BACK TO THE FUTURE'IN PROFESÖRÜ 80'Lİ YILLARDA ZAMAN MAKİNESİNİ BULDUĞUNDA HİÇBİRİMİZ DURUMU YADIRGAMAMIŞTIK. ZİRA 80'Lİ YILLARDA ÇEKİLMİŞ BİR FİLMİN "GÜNÜMÜZ" DİYE TASVİR ETTİĞİ BİR DÖNEMDE BİLİM KURGU MANEVARASI YAPMASI YENİ BİR ŞEY DEĞİLDİ.

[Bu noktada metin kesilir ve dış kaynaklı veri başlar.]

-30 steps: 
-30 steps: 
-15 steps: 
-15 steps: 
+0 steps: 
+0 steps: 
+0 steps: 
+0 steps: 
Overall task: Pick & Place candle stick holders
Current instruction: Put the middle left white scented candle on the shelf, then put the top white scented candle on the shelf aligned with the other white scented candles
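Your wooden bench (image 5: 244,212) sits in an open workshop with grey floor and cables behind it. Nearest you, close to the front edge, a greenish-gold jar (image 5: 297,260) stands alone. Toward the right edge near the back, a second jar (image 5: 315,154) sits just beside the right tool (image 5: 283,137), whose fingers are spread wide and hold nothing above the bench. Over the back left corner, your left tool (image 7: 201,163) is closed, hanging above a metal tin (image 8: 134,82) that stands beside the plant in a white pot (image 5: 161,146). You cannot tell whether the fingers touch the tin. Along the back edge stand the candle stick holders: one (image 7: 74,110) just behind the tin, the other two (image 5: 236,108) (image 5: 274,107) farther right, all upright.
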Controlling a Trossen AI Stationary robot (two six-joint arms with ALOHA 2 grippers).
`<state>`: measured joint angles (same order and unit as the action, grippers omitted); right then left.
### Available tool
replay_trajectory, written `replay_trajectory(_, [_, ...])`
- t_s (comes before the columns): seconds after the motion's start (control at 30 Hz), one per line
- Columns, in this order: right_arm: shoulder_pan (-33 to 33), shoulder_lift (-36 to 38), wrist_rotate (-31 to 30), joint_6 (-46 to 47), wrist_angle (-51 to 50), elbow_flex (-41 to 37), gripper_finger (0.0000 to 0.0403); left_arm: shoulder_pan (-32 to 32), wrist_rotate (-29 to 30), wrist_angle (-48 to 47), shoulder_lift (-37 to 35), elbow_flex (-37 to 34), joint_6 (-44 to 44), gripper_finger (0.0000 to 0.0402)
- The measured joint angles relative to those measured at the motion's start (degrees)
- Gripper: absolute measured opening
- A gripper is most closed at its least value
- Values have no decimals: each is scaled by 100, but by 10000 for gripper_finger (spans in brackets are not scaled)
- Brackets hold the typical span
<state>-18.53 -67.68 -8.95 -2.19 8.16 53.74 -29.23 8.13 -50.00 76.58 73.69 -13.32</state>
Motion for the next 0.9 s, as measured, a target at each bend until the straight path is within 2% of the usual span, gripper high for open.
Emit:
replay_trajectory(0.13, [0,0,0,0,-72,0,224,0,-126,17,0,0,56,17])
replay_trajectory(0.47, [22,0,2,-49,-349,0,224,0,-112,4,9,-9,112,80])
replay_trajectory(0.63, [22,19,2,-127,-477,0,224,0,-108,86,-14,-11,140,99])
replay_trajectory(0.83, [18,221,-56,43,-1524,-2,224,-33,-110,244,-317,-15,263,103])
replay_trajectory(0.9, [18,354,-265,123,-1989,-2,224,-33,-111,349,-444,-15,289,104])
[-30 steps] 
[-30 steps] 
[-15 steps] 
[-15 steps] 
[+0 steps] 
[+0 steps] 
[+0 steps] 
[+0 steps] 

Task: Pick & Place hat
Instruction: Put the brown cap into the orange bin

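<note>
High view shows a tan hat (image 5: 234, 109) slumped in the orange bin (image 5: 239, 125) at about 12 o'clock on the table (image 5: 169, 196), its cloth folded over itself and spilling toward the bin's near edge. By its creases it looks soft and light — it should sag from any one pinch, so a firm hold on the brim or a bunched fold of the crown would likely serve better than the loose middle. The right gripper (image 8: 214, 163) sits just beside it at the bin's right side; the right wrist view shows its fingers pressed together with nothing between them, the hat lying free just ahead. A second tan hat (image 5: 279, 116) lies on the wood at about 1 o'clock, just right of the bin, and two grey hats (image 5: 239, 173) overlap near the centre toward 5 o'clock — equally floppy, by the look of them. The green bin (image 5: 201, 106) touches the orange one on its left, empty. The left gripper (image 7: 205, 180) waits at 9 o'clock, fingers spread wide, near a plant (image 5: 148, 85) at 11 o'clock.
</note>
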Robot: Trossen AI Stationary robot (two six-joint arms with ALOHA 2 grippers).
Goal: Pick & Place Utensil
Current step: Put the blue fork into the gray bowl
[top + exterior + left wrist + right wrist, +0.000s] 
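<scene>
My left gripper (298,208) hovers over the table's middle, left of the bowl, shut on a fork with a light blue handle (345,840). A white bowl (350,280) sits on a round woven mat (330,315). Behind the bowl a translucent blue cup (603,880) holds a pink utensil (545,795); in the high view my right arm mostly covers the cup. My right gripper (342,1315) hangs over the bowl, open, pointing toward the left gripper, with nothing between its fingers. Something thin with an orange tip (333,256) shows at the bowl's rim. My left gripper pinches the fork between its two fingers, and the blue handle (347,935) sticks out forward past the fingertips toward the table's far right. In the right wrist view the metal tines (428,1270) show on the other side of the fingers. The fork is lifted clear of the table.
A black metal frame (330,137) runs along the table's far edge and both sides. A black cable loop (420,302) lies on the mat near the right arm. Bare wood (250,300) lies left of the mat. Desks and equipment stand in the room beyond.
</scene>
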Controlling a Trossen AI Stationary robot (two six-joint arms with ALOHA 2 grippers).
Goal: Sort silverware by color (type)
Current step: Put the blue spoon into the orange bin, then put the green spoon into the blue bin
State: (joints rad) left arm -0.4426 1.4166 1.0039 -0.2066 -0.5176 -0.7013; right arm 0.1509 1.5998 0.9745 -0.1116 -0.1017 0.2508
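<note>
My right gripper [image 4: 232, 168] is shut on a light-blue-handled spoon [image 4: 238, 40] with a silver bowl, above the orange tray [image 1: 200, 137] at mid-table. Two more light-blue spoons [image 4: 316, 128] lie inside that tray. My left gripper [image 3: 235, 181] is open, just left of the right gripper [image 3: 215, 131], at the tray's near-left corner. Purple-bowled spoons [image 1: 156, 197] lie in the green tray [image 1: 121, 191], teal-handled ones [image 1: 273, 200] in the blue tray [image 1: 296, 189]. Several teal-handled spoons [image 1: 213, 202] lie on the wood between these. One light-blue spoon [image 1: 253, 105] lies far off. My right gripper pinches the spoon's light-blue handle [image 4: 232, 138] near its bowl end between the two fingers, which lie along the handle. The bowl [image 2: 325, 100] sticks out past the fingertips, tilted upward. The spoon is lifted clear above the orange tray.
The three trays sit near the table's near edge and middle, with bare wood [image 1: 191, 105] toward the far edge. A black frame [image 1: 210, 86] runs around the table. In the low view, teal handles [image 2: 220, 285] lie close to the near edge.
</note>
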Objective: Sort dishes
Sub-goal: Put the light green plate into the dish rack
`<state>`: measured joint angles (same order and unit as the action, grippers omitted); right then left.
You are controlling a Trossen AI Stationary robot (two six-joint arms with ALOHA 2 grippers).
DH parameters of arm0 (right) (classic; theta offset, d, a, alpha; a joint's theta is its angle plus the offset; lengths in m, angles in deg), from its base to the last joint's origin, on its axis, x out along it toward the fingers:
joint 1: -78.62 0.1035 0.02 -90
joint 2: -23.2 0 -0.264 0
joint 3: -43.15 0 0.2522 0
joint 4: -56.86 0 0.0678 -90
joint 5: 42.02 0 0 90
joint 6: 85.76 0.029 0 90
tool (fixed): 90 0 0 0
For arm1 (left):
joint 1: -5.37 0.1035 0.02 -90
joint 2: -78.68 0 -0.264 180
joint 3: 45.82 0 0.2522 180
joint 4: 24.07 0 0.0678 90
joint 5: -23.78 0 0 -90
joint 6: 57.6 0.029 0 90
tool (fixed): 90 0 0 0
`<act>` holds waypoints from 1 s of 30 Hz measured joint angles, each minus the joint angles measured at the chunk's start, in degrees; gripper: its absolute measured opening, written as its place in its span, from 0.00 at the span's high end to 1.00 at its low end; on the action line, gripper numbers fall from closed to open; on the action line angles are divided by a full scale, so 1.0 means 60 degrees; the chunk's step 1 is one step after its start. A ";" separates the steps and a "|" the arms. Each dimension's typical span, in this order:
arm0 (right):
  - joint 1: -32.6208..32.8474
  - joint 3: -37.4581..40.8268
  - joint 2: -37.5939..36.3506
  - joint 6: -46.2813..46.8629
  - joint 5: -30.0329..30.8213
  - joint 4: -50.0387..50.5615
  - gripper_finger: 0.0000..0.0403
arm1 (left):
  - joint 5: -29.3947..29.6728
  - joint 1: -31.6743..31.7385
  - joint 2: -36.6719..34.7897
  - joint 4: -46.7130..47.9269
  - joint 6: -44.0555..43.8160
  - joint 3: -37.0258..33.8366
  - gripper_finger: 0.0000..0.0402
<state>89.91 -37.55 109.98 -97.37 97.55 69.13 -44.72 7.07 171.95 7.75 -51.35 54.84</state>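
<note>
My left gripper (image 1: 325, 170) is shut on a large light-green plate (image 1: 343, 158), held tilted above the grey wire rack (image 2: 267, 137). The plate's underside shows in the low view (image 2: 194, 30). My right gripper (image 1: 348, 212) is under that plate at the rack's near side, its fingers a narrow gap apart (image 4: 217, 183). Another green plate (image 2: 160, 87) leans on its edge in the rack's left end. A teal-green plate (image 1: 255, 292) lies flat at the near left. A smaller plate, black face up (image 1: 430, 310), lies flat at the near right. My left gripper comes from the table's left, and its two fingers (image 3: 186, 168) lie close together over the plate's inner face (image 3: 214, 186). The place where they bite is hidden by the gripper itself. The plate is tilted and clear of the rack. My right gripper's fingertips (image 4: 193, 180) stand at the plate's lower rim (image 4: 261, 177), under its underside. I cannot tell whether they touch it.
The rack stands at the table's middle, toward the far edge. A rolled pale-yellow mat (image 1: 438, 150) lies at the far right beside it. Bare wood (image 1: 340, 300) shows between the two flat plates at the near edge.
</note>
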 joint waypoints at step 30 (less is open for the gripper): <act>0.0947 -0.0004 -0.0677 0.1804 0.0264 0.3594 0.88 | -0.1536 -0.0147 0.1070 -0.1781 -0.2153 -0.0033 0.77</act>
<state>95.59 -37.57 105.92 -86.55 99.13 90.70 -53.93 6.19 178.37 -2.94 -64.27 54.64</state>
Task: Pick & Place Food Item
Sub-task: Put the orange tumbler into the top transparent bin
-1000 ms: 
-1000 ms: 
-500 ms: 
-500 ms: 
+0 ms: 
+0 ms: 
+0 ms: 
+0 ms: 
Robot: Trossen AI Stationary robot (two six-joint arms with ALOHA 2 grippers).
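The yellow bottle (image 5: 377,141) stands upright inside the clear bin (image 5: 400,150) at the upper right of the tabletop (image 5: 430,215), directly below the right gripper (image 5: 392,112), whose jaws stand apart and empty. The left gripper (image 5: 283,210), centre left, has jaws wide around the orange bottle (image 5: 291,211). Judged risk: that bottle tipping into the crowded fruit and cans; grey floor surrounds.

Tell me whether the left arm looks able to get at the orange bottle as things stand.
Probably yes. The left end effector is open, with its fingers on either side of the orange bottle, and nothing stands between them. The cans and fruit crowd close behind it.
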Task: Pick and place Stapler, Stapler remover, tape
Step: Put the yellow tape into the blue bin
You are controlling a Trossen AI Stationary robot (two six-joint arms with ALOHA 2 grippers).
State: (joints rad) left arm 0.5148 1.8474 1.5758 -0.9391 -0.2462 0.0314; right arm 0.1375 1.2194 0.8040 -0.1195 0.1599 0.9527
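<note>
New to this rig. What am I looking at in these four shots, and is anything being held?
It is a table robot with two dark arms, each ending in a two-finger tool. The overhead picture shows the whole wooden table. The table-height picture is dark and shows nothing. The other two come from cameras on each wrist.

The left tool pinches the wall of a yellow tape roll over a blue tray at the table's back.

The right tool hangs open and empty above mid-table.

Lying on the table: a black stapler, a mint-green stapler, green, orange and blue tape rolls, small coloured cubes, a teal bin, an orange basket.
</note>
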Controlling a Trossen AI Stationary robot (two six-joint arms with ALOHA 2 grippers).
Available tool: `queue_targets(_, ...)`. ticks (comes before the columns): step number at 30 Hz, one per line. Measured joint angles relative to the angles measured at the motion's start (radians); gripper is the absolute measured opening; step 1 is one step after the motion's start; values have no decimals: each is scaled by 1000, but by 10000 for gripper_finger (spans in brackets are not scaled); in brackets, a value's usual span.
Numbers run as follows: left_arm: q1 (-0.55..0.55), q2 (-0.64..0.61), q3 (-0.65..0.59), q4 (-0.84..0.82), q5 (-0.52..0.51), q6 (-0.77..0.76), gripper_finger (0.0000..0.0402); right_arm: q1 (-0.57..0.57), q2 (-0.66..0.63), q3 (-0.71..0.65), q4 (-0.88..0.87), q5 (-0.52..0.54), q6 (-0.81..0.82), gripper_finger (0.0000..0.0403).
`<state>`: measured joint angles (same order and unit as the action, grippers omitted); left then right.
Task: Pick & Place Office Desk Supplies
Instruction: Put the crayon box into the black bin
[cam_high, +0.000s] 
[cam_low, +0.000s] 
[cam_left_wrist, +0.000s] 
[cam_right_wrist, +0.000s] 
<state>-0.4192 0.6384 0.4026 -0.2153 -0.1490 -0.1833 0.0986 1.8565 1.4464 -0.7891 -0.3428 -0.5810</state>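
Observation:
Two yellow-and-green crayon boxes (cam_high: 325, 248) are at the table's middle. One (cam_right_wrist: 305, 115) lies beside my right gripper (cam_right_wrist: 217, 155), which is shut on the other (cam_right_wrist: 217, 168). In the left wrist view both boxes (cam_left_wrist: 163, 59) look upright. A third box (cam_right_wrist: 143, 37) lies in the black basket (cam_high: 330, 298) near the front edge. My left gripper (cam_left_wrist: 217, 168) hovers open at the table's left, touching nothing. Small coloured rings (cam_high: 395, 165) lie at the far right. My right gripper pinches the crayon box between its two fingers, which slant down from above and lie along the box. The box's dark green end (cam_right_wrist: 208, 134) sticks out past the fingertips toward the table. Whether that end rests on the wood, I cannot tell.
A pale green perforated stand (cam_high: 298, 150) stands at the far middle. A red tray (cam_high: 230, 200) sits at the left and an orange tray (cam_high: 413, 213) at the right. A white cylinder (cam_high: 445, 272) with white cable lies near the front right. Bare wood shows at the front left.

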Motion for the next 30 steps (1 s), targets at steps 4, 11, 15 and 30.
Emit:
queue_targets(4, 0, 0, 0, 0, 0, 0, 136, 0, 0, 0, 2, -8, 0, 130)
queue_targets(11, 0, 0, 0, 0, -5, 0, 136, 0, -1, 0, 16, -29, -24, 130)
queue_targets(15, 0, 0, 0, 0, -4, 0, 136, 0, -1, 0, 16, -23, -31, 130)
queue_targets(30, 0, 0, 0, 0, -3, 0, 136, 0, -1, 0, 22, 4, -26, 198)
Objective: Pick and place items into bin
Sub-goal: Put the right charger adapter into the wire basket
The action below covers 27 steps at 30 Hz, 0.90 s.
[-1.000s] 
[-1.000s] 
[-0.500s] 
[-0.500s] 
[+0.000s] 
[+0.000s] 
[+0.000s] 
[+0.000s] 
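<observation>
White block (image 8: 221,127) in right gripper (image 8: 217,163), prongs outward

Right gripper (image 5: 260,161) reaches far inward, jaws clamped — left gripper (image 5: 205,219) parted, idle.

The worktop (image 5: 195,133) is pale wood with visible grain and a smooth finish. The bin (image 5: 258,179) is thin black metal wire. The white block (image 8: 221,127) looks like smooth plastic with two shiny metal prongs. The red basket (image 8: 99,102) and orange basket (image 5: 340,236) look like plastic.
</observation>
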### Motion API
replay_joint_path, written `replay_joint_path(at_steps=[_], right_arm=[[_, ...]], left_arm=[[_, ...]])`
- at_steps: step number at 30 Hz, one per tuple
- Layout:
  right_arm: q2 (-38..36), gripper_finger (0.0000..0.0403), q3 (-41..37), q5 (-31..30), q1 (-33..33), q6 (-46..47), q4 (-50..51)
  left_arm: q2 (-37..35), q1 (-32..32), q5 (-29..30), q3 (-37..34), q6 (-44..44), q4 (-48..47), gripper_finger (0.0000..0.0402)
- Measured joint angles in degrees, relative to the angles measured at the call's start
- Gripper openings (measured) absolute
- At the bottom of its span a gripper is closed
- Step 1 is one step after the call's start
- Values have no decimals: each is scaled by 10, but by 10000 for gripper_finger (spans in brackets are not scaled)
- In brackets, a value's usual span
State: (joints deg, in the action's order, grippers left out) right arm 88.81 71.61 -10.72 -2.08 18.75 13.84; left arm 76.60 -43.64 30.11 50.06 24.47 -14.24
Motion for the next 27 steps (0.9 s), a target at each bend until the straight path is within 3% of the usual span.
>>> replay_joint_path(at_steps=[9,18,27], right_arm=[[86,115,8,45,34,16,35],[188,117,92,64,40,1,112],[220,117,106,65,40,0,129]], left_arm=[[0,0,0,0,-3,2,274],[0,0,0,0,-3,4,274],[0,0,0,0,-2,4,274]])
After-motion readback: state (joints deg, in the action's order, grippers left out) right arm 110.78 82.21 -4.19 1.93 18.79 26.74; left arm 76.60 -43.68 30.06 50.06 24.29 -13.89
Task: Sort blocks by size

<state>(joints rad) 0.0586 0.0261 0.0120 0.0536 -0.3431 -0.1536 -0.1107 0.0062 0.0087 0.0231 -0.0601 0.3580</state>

Bugün geriye dönüp baktığımızda Back to the Future serisi, tam olarak bu yazının konusunu oluşturan yeni türe işaret ediyordu aslında. Bugünden bakıldığında Back to the Future'a döneminde çekilmiş bir dönem bilim kurgusu demek zor değildi. Şimdilerin taze janrıysa bugün çekilen ama geçmişte geçen bilim kurgu hikâyelerine odaklanıp, bu mini türü meydana getiriyor ve peş peşe örneklerle, seyirciyi bu yeni anlatım biçimine ufak ufak alıştırmaya başlıyor.

 

Bir anlamda geçmişi değiştirmek ve tarihî bir gerçeklikle oynamak anlamına geldiğinden dönem bilim kurgusu çekme fikri, başlı başına bir fanteziden fazlası değil aslında. Seyirci ile film arasına henüz en baştan bir gerçeklik anlaşması koyan bu mini tür, “İzleyeceğiniz film, zaman algınız ve bildiğiniz gerçeklerle oynayacaktır”cümlesiyle başlıyor aslında bir anlamda. Birkaç sezon önce Quentin Tarantino tarafından Inglourious Basterds'da uygulanan yöntemi hatırlayalım. Her ne kadar bir 2. Dünya Savaşı macerası gibi görünse de film, tarih algımızla oynayan ve bildik gerçeklik kalıplarını yerle bir eden bir izlek sunuyordu seyircisine. Hikâyenin kötü adamı Adolf Hitler, kitleleri maruz bıraktığı zulmün üstüne, filmin kahramanı tarafından cezalandırılıyor ve çıkışları kapatılmış bir sinema salonunda cayır cayır yakılıyordu.

 

TARİHE TERSYÜZ

Tarantino, Inglourious Basterds'da Hitler'i öldürerek fantezi bir gerçekliğe işaret ediyor, bilim kurgu türüyle uzaktan bile flört etmeyen bir dönem filminin içine kurgusal bazı eklemeler yapıyordu. Kısa sürede geniş kitlelerin ilgisini çekmeyi başaran bu yöntem, Tarantino'dan sonra da kullanılmaya devam edecekti kuşkusuz. Hikâyeyi bir romana dayandırmaksa, bu konuda yapılabilecek en doğru hamleydi. Böylece geçtiğimiz sezon karşımıza çıkan Never Let Me Go çıktı ortaya.

 

Video klip kökenli Mark Romanek, Michael Jackson, Madonna, Morrissey gibi isimlere çektiği videolarla farklı işler ortaya koymayı ve türler arasında zıplamayı seven biri olduğunu kanıtlamıştı 90'larda. İlk filmi One Hour Photo da yabana atılmayacak bir gerilim filmiydi. Buna rağmen Never Let Me Go gibi iddialı bir romana el atmak, cesaret isteyen bir işti. Zira NLMG, 1950'lerde geçmesine rağmen düpedüz bilim kurgu türünde yazılmış bir romandı. Romanek'in geçtiğimiz yıl izlediğimiz beyazperde adaptasyonu, romana daha farklı bir noktadan yaklaşıyor ve kitabın üç kahramanı arasındaki ilişkiye odaklanıyordu. Bununla birlikte filmin bir çeşit twist'i olarak konumlandırılan bilim kurgu öğeleri, seyirciyi afallatmaya yetiyordu.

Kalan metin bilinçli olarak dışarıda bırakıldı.